Last month in Louisiana, my home, a member of our state legislature introduced legislation designed to make it difficult for transgender young people to get physical and mental health care because of their gender identity.
The story stunned me—my morality, faith, and patriotism. It also reminded me of the powerful testimony recently delivered to Congress in the first ever hearing on the Equality Act, legislation that would provide consistent federal non-discrimination protections for LGBTQ+ people and strengthen existing civil rights laws.
Pro-equality activists, including an expansive coalition of faith leaders, for decades have been pushing for such a hearing. The breakout star of the hearing, however, wasn’t a longstanding leader of the LGBTQ+ equality movement, but 16-year-old Stella Keating, the first transgender teenager to testify before the U.S. Senate.
Stella shouldered the burden of speaking for her community with aplomb. But part of me was horrified that we as a nation had forced Stella to carry this burden at all. What kind of country makes a 16-year-old appear before Congress to plead for her rights as a human being?
As a person of faith and religious leader, I embrace the historic meaning of what is called “the gospel of Christianity” as” good news,” which moves me to share my faith lovingly and devote myself to service for others. Never am I comfortable religiously, conscientiously, or constitutionally when I am confronted by ugly laws aimed at diminishing the LGBTQ+ community—including Stella and young people like her—especially when routinely and disingenuously these laws are proposed in the name of religion. Of my religion.

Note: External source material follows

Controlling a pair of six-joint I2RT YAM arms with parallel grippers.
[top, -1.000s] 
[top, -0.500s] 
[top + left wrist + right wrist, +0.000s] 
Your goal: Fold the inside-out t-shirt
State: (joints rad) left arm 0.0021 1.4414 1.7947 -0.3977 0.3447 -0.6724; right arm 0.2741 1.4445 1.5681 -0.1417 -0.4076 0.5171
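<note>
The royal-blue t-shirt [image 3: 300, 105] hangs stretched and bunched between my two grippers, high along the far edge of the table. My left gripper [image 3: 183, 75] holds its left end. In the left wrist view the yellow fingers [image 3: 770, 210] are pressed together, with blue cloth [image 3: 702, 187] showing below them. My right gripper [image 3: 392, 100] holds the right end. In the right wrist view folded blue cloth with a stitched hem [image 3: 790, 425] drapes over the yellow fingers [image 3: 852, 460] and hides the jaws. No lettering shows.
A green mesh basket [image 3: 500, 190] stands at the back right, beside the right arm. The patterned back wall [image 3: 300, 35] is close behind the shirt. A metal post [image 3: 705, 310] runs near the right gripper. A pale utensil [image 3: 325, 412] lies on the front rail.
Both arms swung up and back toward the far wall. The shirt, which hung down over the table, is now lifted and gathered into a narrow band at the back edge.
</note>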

Twenty-eight states are currently considering anti-trans bills, and three states—Tennessee, Mississippi, and Arkansas—have already signed legislation into law. My own home of Louisiana now is in danger of joining this anti-life legislation. These laws, written by adults in order to pick on children, are perpetrated in the name of religious freedom. As someone who has spent his life in the clergy working in close collaboration with people of many different faiths and good individuals with no faith, allow me to set the record straight: political nonsense spun by people who view other people as less than human have no place in our nation and its constitution.
Religious freedom, guaranteed by the First Amendment, was never intended to deny any person human rights. Time and again, people who have no idea about the meaning of religious freedom try, in the name of religion, to abolish civil rights for people of color; to deny immigration rights for members of minority religions or no religion; to take money from the education system to build schools that teach religion but not civics; and to claim that a person’s belief should supersede the freedom and justice promised by our Constitution.

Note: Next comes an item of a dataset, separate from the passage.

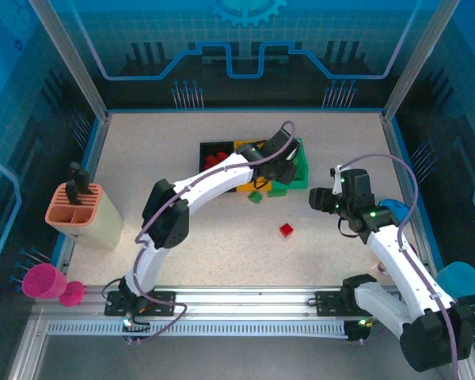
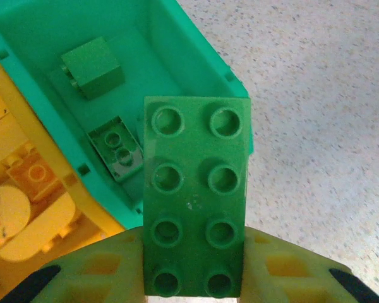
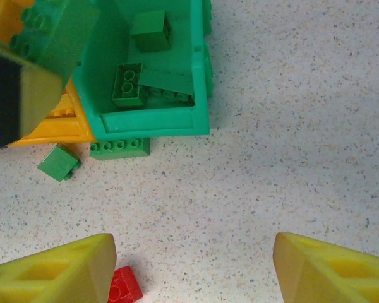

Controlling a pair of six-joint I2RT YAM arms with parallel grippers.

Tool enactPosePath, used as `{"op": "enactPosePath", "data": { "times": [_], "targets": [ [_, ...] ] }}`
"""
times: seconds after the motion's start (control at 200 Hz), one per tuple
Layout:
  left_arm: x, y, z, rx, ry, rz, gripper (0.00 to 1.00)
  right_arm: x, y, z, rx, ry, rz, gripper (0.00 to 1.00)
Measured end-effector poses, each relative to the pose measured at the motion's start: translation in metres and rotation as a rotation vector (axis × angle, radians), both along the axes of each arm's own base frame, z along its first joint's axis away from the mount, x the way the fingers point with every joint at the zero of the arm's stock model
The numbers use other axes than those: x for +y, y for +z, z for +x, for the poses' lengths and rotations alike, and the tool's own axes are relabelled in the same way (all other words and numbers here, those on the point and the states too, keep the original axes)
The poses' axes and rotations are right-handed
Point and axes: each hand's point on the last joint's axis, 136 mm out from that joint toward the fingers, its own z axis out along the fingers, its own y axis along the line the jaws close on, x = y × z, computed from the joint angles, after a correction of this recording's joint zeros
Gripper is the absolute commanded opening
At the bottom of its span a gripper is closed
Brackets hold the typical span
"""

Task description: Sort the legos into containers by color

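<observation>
My left gripper (image 2: pixel 194 265) is shut on a green two-by-four lego (image 2: pixel 196 189), held above the near corner of the green bin (image 2: pixel 208 57). Two green legos (image 2: pixel 93 66) lie inside that bin. Beside it, the yellow bin (image 2: pixel 38 136) holds yellow pieces. In the top view the black bin (image 1: pixel 214 154), yellow bin (image 1: pixel 244 147) and green bin (image 1: pixel 302 176) stand in a row, with the left gripper (image 1: pixel 277 165) over them. My right gripper (image 3: pixel 192 265) hangs open over bare table, a red lego (image 3: pixel 125 285) by its left finger. A long green lego (image 3: pixel 120 148) and a small green one (image 3: pixel 59 162) lie on the table against the bins.
An orange-topped cream holder (image 1: pixel 83 212) stands at the left edge, with pink cups (image 1: pixel 43 281) at the near left. A blue cup (image 1: pixel 459 277) sits at the near right. Blue frame walls enclose the table.
</observation>
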Motion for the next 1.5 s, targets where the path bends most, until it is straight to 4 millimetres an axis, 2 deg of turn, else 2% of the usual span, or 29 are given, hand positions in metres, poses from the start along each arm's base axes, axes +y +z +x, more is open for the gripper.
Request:
{"op": "enactPosePath", "data": {
  "times": [0.185, 0.21, 0.26, 0.28, 0.325, 0.44, 0.515, 0.881, 1.126, 1.501],
  "targets": [
    [-0.003, -0.012, 0.027, 0.017, 0.024, 0.002, 0.36, 0.002, -0.013, -0.007, 0.037, 0.006, 0.018, 0.67],
    [-0.003, -0.012, 0.03, 0.017, 0.026, 0.002, 0.42, 0.002, -0.014, -0.008, 0.041, 0.006, 0.019, 0.67],
    [-0.003, -0.012, 0.035, 0.013, 0.021, 0.009, 0.7, 0.003, -0.015, -0.009, 0.046, 0.006, 0.024, 0.67],
    [-0.003, -0.012, 0.037, 0.013, 0.027, 0.006, 0.78, 0.003, -0.015, -0.009, 0.046, 0.007, 0.026, 0.67],
    [-0.002, -0.009, 0.04, 0.008, 0.029, 0.005, 0.83, 0.004, -0.014, -0.009, 0.044, 0.008, 0.033, 0.67],
    [0.002, -0.007, 0.041, 0.008, 0.034, 0.004, 0.85, 0.005, -0.013, -0.011, 0.04, 0.009, 0.043, 0.67],
    [0.007, -0.009, 0.034, 0.015, 0.032, 0.01, 0.85, 0.006, -0.013, -0.012, 0.038, 0.011, 0.046, 0.67],
    [0.064, -0.007, -0.034, 0.033, 0.025, 0.031, 0.82, 0.007, -0.024, -0.012, 0.061, 0.01, 0.056, 0.67],
    [0.084, -0.055, -0.054, 0.101, 0.028, 0.104, 0.77, 0.013, -0.029, -0.006, 0.072, 0.014, 0.086, 0.66],
    [0.082, -0.101, -0.041, 0.131, 0.05, 0.187, 0.74, 0.013, -0.032, -0.007, 0.079, 0.005, 0.096, 0.66]
  ]
}}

Indeed, for many believers, our faiths demand that we join against any attempt at unjust discrimination. Central to a wide variety of faith traditions is the principle of respect and dignity afforded to every person.
The Bible is to be read holistically, neither fragmentally nor in isolation. A passage of the Holy Book read alone can be scriptural but not Biblical. Only when a scripture is consistent and resonant with the overarching truth of the Bible in its entirety does that reading have spiritual authority. The truth of the Bible always affirms a message of love and acceptance to all people. My commitment to honoring members of the LGBTQ+ community is rooted in scripture, not in spite of it.
In fact, across religious traditions, people of faith in this country broadly support laws protecting LGBTQ+ people from attack or discrimination. While anti-LGBTQ+ activists might be eager to talk about transgender people as a fringe group looking for special treatment, the vast majority of us know better. Trans people exist everywhere. They’re community members, coworkers, neighbors, friends and family. They are God’s people as much as anyone else in the world.
This past week one of my grandsons posted on his Instagram: “I think everyone deserves their own rights to be who they want to be and I love it. You do not have to fear about who you are or who you want to be. I am proud of you and I respect you.” I told my young autistic grandson how proud I was of his insight, wisdom, and compassion. He understands the importance of both civil rights for all people and the nature of true love—why can’t adults in public office be so committed to a better world?
Working for equality fosters in all of us the kind of citizenship that drives a nation characterized by good neighbors, mutual respect, and empathy. By championing the rights of those historically marginalized in American life, we affirm the dignity and worth of every person and continue the difficult work of making the promises of our Constitution a reality.
That’s why each of us, from every faith or no faith, have a responsibility to raise our voices and follow the lead of courageous young leaders like Stella and my grandson. After all, you’re never too young or old to stand up for what’s right.